[What is expected] Copy all lines in the data that contain the string "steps".
[[ Data open ]]
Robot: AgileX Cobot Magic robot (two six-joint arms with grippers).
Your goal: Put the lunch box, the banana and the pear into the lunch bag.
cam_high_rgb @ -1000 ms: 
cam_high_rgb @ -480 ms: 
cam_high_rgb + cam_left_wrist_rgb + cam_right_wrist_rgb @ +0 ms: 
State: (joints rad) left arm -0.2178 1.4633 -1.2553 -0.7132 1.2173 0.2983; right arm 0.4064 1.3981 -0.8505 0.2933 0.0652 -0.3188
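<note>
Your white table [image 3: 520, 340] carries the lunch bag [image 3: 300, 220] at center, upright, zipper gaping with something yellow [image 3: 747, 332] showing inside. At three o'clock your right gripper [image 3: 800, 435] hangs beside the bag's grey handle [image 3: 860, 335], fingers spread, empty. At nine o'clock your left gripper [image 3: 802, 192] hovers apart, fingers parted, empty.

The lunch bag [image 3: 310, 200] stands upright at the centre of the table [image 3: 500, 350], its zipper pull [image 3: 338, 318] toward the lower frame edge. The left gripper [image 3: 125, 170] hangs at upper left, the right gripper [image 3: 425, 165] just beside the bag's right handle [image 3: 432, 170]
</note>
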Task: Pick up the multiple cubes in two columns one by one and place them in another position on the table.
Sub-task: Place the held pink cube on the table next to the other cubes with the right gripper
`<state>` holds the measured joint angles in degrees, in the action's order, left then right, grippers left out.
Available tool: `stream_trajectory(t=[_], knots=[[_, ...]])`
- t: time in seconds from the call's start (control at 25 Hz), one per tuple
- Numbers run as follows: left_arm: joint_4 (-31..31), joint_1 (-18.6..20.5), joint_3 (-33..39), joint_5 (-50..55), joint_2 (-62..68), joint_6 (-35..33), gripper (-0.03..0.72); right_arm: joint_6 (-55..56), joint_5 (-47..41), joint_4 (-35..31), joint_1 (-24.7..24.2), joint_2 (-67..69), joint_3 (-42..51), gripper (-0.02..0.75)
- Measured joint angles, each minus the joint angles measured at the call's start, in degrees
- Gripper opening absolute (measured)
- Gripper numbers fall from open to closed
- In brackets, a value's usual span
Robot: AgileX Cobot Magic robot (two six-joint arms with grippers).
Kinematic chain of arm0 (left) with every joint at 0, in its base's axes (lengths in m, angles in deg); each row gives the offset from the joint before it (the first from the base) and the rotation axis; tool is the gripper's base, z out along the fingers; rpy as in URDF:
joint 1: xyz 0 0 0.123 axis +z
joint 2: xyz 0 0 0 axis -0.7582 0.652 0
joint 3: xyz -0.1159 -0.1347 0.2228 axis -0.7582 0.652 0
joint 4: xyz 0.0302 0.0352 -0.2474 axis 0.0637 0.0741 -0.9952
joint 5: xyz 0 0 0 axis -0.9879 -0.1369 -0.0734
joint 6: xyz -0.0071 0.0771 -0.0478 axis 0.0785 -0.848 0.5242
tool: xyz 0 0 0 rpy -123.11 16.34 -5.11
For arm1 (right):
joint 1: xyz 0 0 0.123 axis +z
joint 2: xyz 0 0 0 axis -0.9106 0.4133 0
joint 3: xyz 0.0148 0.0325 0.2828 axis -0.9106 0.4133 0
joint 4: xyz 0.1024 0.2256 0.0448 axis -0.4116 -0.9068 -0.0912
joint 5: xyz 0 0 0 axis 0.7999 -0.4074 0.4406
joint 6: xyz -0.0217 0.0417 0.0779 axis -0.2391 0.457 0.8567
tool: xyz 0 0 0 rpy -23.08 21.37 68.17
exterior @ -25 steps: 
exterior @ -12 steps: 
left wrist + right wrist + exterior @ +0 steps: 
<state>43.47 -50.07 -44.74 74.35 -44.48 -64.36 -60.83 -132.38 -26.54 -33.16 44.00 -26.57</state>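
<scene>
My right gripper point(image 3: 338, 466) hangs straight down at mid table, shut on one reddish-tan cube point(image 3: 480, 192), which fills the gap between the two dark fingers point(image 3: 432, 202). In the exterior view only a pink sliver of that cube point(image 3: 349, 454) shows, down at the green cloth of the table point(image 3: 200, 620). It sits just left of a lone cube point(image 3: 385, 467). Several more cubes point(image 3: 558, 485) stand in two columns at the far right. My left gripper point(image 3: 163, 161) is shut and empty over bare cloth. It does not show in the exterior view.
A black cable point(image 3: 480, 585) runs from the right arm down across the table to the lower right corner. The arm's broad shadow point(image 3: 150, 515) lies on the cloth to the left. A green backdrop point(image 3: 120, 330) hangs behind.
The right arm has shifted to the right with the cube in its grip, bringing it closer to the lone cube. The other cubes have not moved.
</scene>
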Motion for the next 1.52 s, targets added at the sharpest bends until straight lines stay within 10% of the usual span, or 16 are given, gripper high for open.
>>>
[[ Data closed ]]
[Reply]
exterior @ -25 steps: 
exterior @ -12 steps: 
left wrist + right wrist + exterior @ +0 steps: 

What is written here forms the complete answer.